### WHAT NEEDS TO BE DONE
Using the records below, quote only the span that opens with the line containing "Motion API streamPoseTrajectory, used" and closes with the line containing "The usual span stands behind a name", exactly and inclusively.

[Data items]
═══
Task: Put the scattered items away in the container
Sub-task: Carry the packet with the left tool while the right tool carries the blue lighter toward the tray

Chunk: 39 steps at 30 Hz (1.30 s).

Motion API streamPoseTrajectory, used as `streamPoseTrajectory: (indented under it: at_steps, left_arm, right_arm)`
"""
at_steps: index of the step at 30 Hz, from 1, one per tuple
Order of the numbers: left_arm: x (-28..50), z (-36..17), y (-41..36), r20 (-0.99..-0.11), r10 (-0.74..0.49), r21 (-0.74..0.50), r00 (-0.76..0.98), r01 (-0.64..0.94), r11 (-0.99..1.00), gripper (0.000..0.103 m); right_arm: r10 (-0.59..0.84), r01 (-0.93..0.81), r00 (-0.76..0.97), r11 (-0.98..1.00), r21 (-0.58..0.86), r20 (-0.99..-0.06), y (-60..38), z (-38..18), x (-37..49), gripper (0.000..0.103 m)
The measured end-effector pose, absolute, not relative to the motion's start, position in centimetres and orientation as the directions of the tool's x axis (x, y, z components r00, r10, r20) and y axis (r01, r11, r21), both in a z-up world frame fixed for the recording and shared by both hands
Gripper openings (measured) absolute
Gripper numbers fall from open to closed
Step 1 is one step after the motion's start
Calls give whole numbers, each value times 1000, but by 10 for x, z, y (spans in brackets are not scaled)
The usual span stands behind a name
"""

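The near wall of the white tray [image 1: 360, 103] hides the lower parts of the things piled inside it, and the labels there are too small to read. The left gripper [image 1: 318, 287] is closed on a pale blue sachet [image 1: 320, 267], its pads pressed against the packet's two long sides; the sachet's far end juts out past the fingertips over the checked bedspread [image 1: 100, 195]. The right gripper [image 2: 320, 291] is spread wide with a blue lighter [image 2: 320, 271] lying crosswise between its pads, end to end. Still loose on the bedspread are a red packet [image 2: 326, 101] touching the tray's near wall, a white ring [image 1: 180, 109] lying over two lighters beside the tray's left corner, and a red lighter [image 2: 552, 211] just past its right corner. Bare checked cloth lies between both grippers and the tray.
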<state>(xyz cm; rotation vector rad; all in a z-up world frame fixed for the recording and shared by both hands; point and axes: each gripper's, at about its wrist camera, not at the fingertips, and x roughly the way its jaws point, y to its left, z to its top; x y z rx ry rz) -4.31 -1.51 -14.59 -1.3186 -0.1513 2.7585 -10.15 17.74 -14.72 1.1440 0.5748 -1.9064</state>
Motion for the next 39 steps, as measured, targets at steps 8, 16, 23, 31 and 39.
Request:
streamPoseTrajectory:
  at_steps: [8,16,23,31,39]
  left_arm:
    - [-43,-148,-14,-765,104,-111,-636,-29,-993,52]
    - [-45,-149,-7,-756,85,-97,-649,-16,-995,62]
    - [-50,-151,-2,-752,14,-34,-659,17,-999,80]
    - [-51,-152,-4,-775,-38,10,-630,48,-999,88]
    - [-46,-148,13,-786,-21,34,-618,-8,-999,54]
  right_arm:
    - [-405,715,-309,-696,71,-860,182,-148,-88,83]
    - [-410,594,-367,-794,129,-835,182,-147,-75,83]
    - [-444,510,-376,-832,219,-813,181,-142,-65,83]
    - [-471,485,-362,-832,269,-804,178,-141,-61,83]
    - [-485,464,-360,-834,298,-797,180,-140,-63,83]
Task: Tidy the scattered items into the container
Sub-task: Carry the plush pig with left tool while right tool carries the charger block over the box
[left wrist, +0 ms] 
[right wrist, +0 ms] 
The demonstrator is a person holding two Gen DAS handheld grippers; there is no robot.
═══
### RESPONSE
Motion API streamPoseTrajectory, used as `streamPoseTrajectory: (indented under it: at_steps, left_arm, right_arm)`
"""
at_steps: index of the step at 30 Hz, from 1, one per tuple
Order of the numbers: left_arm: x (-28..50), z (-36..17), y (-41..36), r20 (-0.99..-0.11), r10 (-0.74..0.49), r21 (-0.74..0.50), r00 (-0.76..0.98), r01 (-0.64..0.94), r11 (-0.99..1.00), gripper (0.000..0.103 m); right_arm: r10 (-0.59..0.84), r01 (-0.93..0.81), r00 (-0.76..0.97), r11 (-0.98..1.00), r21 (-0.58..0.86), r20 (-0.99..-0.06), y (-60..38), z (-38..18), x (-37..49), gripper (0.000..0.103 m)
The measured end-effector pose, absolute, not relative to the motion's start, position in centimetres and orientation as the directions of the tool's x axis (x, y, z components r00, r10, r20) and y axis (r01, r11, r21), both in a z-up world frame fixed for the recording and shared by both hands
Gripper openings (measured) absolute
Gripper numbers fall from open to closed
Step 1 is one step after the motion's start
Calls give whole numbers, each value times 1000, but by 10 for x, z, y (spans in brackets are not scaled)
The usual span stands behind a name

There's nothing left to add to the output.